When to Call a Professional

This BSOD almost always points to a specific driver rather than failing hardware. If you cannot identify which driver is causing it, a technician can analyze the crash dump file to find the exact responsible driver. Crash dumps are saved in C:\Windows\Minidump and can be read with WinDbg or WhoCrashed tools.

Frequently Asked Questions

What does 'locked pages' mean in this context?

When a driver performs a disk read or write operation, it locks a portion of RAM so Windows cannot move that memory to the page file during the operation. This ensures the data stays in a fixed location while the hardware reads or writes it. After the operation finishes, the driver is supposed to unlock those pages. If the driver crashes or exits without unlocking, those pages stay permanently locked. Windows detects this and triggers the BSOD to prevent memory from being slowly consumed.

Can I find the crash dump myself without WhoCrashed?

Yes.
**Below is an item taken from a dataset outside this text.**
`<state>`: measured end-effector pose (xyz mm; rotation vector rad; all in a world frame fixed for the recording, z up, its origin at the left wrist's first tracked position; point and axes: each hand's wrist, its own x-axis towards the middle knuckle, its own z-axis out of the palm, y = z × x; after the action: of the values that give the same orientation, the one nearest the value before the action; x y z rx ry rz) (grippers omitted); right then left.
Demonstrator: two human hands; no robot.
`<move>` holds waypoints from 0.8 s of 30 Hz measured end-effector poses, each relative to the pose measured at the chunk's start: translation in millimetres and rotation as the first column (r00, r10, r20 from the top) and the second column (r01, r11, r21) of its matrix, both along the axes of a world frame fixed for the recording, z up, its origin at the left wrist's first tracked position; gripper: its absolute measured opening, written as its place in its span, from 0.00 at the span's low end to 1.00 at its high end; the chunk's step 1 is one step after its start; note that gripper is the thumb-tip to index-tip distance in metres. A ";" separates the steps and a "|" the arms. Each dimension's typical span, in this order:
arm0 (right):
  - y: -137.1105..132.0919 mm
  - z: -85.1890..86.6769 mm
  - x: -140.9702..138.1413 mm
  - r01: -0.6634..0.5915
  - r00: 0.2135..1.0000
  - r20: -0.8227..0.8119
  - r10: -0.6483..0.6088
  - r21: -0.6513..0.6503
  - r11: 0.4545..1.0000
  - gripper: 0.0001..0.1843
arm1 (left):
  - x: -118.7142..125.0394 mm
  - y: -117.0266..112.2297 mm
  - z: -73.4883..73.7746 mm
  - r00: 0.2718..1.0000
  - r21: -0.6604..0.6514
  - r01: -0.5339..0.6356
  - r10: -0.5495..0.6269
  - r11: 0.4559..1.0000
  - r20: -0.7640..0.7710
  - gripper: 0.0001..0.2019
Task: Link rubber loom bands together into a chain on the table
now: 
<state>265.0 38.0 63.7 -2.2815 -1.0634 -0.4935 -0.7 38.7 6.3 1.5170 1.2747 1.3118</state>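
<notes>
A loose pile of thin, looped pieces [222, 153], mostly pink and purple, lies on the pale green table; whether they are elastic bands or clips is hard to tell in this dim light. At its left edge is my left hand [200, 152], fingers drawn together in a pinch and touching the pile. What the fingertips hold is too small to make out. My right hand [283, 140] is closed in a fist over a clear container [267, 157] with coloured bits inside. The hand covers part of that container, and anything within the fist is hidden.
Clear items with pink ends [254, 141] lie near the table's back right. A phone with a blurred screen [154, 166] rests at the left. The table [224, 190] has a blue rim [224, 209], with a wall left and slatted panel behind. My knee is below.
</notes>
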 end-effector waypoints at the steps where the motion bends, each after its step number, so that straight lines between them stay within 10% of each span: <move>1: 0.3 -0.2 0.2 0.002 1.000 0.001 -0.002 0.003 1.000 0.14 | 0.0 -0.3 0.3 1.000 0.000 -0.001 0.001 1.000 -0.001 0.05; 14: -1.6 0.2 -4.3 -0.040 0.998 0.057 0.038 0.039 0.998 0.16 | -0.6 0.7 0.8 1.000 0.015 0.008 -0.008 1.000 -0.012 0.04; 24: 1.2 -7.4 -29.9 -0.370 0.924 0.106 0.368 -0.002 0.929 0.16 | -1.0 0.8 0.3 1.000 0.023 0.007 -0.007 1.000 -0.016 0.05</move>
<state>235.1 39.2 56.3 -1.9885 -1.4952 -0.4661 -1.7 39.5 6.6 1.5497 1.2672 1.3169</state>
Go to C:\Windows\Minidump and you will find .dmp files — one per crash. You can also use the free tool WinDbg from Microsoft Store to open them. In WinDbg, run the command: !analyze -v — and it will show you the driver that caused the crash. WhoCrashed is easier for non-technical users since it shows the same information in a simple report.

Is this a sign my PC has a virus?

Unlikely, but possible. Most occurrences are caused by legitimate but buggy drivers. However, some malware installs kernel drivers that are poorly written and cause exactly this type of crash. If the BSOD started right after visiting a suspicious website or installing software from an untrusted source, run a full scan with Windows Defender or Malwarebytes before updating drivers.